I know this problem isn’t exclusive to me and that many others, especially women, face the same challenge because a press release recently made its way to my inbox telling me about the importance of learning how to say no.

According to Andi Simon, a corporate anthropologist, founder of Simon Associates Management Consultants and author of “Rethink: Smashing the Myths of Women in Business,” people need to say no when another commitment will add to your stress and overfilled schedule.

She said people need to have the ability to set boundaries for themselves and saying no is an important part of that.

“You can only do so much,” she said. “It’s important to keep in mind that ‘no’ is not a four-letter word.”

If you can’t give your full attention to whatever task is at hand, was saying “yes” really the right response? Not only do you feel guilty for not performing to your best ability, it can leave an impression with others that having you help is more trouble than it’s worth.

Plus, I’ve discovered that if you constantly agree to help, people will continually come to you for solutions or assistance and you will never get the opportunity to shorten your to-do list.

But a person can only squeeze so much into a 24-hour day.

I know that when I get overwhelmed by too much to do, everything suffers. Even simple everyday tasks become arduous or challenging. Things get dropped, steps get missed and frustration sets in.
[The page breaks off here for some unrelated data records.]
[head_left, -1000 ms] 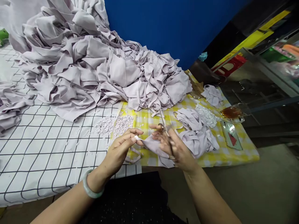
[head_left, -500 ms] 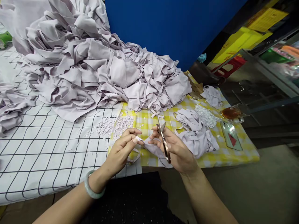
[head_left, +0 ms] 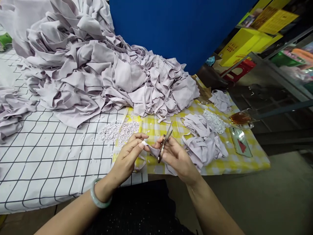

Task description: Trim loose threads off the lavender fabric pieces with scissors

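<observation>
Between thumb and fingers, my left hand [head_left: 130, 151] pinches the end of a pale lilac fabric piece [head_left: 154, 151], with a small white bit showing at the fingertips. My right hand [head_left: 179, 158] has its fingers in the handles of a pair of scissors [head_left: 163, 148]. The blades point up and away from me and stand slightly apart. The fabric runs from the left fingertips toward the right hand, which partly hides it. Behind both hands rises a large heap of lilac fabric pieces [head_left: 132, 76]. Small white scraps [head_left: 119, 130] lie scattered just beyond my left hand.
A smaller fabric pile [head_left: 205, 143] lies to the right, beside more white scraps [head_left: 215, 120]. Farther right are a phone [head_left: 241, 142] and a glass cup of brown liquid [head_left: 242, 118]. A blue panel [head_left: 176, 29] stands behind the heap. The table's front edge is close to me.
My right hand has moved a little to the left, toward the left fingertips, and the scissors have tilted so their blades lean to the right. The left hand keeps its pinch on the fabric.
</observation>
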The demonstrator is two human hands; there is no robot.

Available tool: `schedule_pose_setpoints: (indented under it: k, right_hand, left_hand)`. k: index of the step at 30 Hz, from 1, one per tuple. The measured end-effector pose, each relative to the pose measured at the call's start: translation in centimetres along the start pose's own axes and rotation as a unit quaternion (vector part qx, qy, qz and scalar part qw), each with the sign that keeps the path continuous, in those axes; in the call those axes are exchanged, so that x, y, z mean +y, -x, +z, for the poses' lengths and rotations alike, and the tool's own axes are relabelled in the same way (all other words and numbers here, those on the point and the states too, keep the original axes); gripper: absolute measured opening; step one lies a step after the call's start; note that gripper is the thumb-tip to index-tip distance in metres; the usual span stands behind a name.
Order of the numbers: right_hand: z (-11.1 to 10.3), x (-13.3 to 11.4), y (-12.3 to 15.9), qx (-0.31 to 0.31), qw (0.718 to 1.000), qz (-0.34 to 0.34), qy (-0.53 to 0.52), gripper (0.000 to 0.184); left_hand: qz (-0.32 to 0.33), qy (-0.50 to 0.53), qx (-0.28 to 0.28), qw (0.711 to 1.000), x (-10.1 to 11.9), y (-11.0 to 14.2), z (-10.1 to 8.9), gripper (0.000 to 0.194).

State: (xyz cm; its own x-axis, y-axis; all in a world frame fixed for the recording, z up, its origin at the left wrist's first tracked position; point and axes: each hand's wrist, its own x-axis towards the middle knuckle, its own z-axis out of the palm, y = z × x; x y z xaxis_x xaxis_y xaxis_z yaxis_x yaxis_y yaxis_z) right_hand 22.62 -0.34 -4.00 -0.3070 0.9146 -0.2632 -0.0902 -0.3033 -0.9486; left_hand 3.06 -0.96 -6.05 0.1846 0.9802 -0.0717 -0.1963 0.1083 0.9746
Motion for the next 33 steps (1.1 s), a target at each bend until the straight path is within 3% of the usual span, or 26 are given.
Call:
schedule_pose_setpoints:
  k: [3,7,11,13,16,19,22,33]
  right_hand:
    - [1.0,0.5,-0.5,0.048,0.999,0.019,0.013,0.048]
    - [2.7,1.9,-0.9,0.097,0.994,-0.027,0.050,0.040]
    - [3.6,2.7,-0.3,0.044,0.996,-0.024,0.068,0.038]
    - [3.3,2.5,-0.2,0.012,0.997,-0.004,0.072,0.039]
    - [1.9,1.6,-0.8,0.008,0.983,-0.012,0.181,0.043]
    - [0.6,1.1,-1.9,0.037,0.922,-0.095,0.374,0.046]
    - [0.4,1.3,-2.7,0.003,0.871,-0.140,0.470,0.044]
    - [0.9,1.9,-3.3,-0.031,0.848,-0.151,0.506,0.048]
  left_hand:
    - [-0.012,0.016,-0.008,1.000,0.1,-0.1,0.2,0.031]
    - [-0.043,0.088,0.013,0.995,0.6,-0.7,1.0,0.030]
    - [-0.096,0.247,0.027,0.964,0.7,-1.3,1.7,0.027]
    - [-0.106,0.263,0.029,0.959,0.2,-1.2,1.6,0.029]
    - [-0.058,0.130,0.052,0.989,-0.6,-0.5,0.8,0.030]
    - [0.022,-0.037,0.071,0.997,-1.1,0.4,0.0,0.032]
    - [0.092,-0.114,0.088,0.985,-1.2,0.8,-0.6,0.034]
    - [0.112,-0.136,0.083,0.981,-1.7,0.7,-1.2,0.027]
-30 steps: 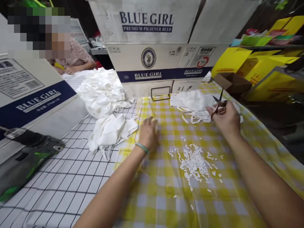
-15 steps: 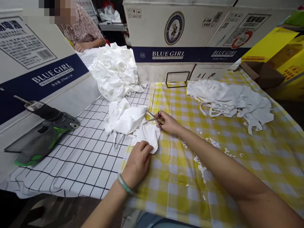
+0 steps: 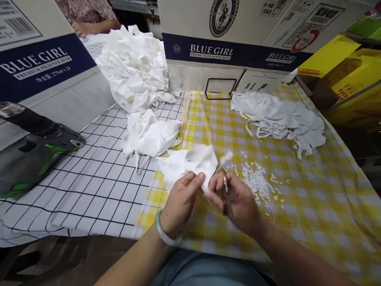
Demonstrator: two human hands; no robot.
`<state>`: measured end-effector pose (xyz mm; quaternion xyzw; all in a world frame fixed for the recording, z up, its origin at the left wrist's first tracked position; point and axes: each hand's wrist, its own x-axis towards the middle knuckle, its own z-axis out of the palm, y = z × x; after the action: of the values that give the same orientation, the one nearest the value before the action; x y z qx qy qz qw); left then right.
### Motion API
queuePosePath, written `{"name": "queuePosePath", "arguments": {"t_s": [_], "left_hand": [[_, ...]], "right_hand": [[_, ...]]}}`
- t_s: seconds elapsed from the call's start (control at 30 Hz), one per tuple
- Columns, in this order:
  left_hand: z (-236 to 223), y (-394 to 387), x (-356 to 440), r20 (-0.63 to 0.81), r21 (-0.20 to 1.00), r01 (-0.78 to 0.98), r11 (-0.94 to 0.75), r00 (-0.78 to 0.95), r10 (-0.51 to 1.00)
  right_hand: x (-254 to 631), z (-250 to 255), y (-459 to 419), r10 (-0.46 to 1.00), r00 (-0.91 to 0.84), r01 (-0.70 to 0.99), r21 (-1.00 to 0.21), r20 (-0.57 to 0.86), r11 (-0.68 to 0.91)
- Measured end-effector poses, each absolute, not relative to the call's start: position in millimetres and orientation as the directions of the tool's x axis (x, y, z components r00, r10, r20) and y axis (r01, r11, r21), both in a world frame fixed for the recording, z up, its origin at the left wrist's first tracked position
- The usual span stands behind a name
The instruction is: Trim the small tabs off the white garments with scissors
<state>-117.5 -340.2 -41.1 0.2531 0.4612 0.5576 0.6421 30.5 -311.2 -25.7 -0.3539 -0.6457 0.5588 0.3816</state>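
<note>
My left hand (image 3: 183,202), with a pale green bangle (image 3: 163,230) at the wrist, pinches the near edge of a white cloth piece (image 3: 190,161). Small scissors (image 3: 225,196) are in my right hand (image 3: 238,202), its fingers curled round the handles and close to the cloth's right edge. The blades are smeared by motion, and a blurred white strap end shows above them. Just beyond lie more white cloth pieces (image 3: 151,135) with thin straps. To the right of my right hand, many tiny white clippings (image 3: 257,180) are scattered on the yellow checked tablecloth (image 3: 297,222).
A tall heap of white cloth (image 3: 137,71) stands at the back left, and a flatter pile (image 3: 279,115) lies at the right. A black wire stand (image 3: 220,96) is before the beer cartons (image 3: 208,51). At left lies a power drill (image 3: 38,143). A person's forearm (image 3: 98,28) shows behind.
The cloth piece has come nearer and apart from the small pile. My hands have drawn together at its near edge, the right one still with the scissors. The view has tilted down.
</note>
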Motion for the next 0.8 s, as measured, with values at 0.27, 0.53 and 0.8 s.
{"name": "queuePosePath", "arguments": {"t_s": [0.27,0.53,0.8], "left_hand": [[-8,-349,-150,-0.338,0.840,-0.377,0.391,0.202,0.919],[-22,-368,-168,-0.442,0.795,-0.432,0.425,0.067,0.895],[-12,-374,-172,-0.460,0.730,-0.508,0.458,0.131,0.878]], "right_hand": [[36,-11,-283,0.854,-0.509,0.147,-0.966,0.110,0.212],[16,-18,-239,0.794,-0.599,-0.058,-0.995,0.101,0.082],[24,-30,-246,0.662,-0.749,0.002,-0.999,0.029,0.046]]}}
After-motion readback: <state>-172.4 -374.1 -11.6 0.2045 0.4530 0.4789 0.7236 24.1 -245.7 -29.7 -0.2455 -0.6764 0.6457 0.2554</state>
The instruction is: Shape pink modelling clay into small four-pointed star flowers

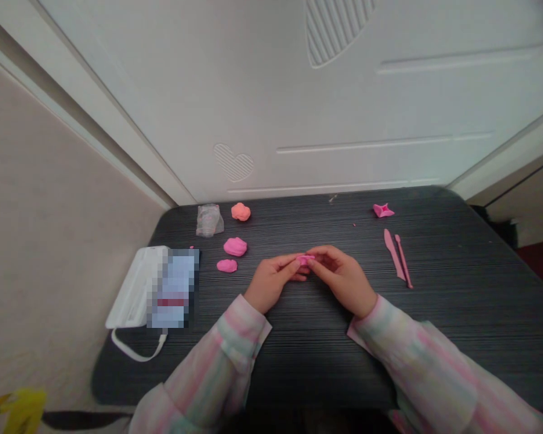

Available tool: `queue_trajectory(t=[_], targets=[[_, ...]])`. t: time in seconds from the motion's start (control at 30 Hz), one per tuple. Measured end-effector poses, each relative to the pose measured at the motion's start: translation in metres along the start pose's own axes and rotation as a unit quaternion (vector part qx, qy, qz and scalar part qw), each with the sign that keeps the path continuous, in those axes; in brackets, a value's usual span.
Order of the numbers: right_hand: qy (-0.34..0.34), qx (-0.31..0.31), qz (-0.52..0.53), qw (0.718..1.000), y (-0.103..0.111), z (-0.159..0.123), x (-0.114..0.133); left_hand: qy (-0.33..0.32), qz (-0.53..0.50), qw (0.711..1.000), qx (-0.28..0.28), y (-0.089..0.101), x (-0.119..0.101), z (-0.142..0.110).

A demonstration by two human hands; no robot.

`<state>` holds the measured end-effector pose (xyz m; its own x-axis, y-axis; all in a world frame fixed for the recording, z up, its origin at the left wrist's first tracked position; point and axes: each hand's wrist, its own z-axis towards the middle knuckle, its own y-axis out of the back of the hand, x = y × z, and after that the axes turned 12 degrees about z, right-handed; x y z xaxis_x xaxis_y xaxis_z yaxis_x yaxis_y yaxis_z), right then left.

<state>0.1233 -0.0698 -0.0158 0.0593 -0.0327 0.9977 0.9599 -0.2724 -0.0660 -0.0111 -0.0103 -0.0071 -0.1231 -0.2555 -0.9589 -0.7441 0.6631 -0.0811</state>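
One dark table [308, 367], left hand [268, 282] and right hand [346, 277] close together above its middle.
At the table's right lies a pink knife [393, 254]; at its left, a larger pink lump [236, 246]; at its back right, a folded pink shape [383, 210]. Above the table's middle, thumbs and fingers of both hands pinch a small pink piece [304, 260]. It looks soft, so light, even pressure should serve best; a hard squeeze could crease or tear it.

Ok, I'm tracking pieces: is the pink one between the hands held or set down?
Held: the left hand and right hand pinch the pink piece between their fingertips.
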Motion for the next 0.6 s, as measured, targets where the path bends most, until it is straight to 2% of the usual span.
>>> queue_trajectory(t=[0.1, 0.23, 0.43, 0.6], targets=[[-0.010, -0.012, 0.030, 0.999, -0.0014, 0.0003, -0.0003, -0.028, 0.027, 0.999, -0.025, -0.0042, -0.0001, -0.0009], [-0.013, 0.026, 0.036, 0.999, -0.0019, -0.0001, 0.0024, -0.040, 0.026, 0.996, -0.071, -0.0072, 0.0011, -0.0010], [-0.020, 0.077, 0.060, 0.995, -0.0024, -0.0005, 0.0027, -0.039, 0.023, 0.996, -0.079, -0.0036, 0.0020, 0.0001], [0.029, 0.050, -0.046, 0.997, -0.0014, -0.0003, 0.0011, -0.019, -0.020, 0.998, -0.061, -0.0042, 0.0036, -0.0004]])
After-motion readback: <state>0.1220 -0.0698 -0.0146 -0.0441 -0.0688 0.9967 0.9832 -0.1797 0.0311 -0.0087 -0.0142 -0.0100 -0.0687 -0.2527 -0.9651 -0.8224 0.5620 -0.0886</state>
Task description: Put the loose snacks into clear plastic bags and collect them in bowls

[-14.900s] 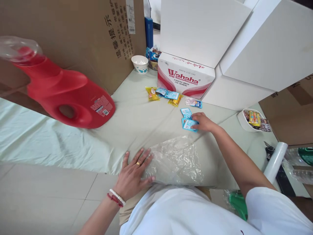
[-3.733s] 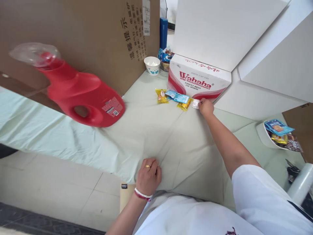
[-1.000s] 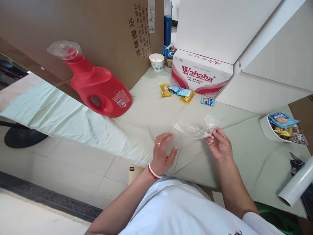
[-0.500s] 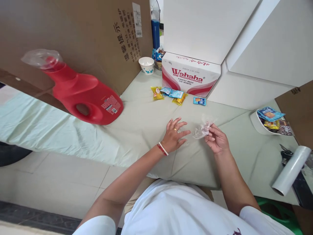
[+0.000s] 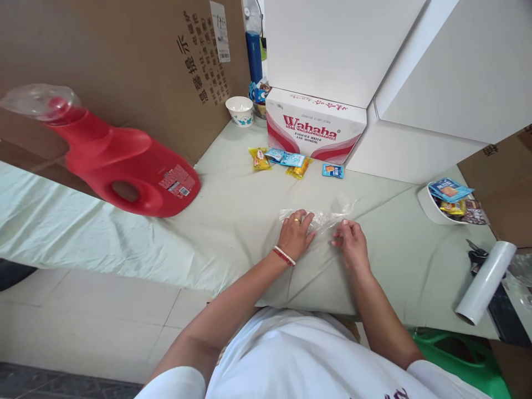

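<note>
Your left hand (image 5: 295,235) lies open on the clear plastic (image 5: 324,220); whether your curled right hand (image 5: 353,244) pinches it, I cannot tell

left hand (image 5: 294,237) touches clear plastic (image 5: 322,220)

The box (image 5: 313,130) reads "Wahaha®" in large red letters above "PURIFIED WATER FOR DRINKING" in small dark capitals, with red Chinese characters along its top, while the brown carton (image 5: 124,61) bears "温馨提示" in black, turned sideways, beside smaller Chinese lines.
</note>
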Action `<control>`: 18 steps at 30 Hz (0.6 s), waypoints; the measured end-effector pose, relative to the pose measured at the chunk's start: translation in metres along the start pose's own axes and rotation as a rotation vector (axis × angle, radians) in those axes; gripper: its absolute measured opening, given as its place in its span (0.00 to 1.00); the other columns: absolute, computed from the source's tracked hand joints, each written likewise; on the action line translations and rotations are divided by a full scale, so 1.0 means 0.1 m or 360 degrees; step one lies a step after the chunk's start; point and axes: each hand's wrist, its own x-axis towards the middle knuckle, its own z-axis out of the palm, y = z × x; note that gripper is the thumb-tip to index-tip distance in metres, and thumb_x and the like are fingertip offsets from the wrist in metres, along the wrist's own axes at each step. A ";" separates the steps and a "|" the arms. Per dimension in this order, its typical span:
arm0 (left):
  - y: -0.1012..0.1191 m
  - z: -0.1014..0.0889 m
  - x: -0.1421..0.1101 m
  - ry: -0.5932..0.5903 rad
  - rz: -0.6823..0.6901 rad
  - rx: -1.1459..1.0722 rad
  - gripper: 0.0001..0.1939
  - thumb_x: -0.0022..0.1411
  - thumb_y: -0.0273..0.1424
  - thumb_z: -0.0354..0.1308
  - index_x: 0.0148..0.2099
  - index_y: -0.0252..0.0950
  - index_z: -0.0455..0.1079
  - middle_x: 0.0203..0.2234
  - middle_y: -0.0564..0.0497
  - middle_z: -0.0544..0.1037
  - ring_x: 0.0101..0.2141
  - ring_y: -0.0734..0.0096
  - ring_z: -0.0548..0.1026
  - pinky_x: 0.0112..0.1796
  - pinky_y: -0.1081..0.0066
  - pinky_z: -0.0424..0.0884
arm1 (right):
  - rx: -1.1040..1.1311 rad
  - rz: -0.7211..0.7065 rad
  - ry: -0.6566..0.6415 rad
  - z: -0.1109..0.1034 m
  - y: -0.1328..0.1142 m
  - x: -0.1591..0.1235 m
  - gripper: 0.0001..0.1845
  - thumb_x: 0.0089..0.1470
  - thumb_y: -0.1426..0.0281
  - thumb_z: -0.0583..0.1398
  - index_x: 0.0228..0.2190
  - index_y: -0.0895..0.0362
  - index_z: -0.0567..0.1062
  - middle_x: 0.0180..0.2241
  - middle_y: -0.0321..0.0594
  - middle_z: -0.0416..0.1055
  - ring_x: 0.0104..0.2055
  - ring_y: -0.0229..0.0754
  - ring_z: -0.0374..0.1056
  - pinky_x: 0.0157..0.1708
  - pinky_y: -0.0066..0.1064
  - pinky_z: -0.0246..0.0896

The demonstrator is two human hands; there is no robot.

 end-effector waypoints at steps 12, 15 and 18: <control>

Unfortunately, with deadlines looming each week to get the paper to press, I find these types of situations happen more often than I would like. With years of experience came tricks I taught myself to get through the tough times.

The biggest among those is learning how to prioritize. This is something I learned shortly after marrying my husband.

For years I had belonged to a community service and leadership organization. I regularly volunteered for every project it sponsored in the community and even agreed to head up a few events. Then, one night, after an especially long planning session, I was greeted at the door with a question: “Are you ever going to spend an evening at home?”

I knew then that if I wanted my marriage to work, it needed to be a bigger priority for me than helping others. Of course, it wasn’t as simple as quitting cold turkey, but I weaned myself off of the “yes” train and learned to pick and choose what I volunteered for. Even better, I learned how to do that without having to say no to anyone.

According to Simon, “It isn’t terrible to find yourself saying to someone, ‘I’m sorry, I simply cannot do that by the time you would like me to.’”

I’ve also found that telling someone “It’s not you, it’s me,” and that I will support them in whatever way I possibly can - without agreeing to their original request - works equally well.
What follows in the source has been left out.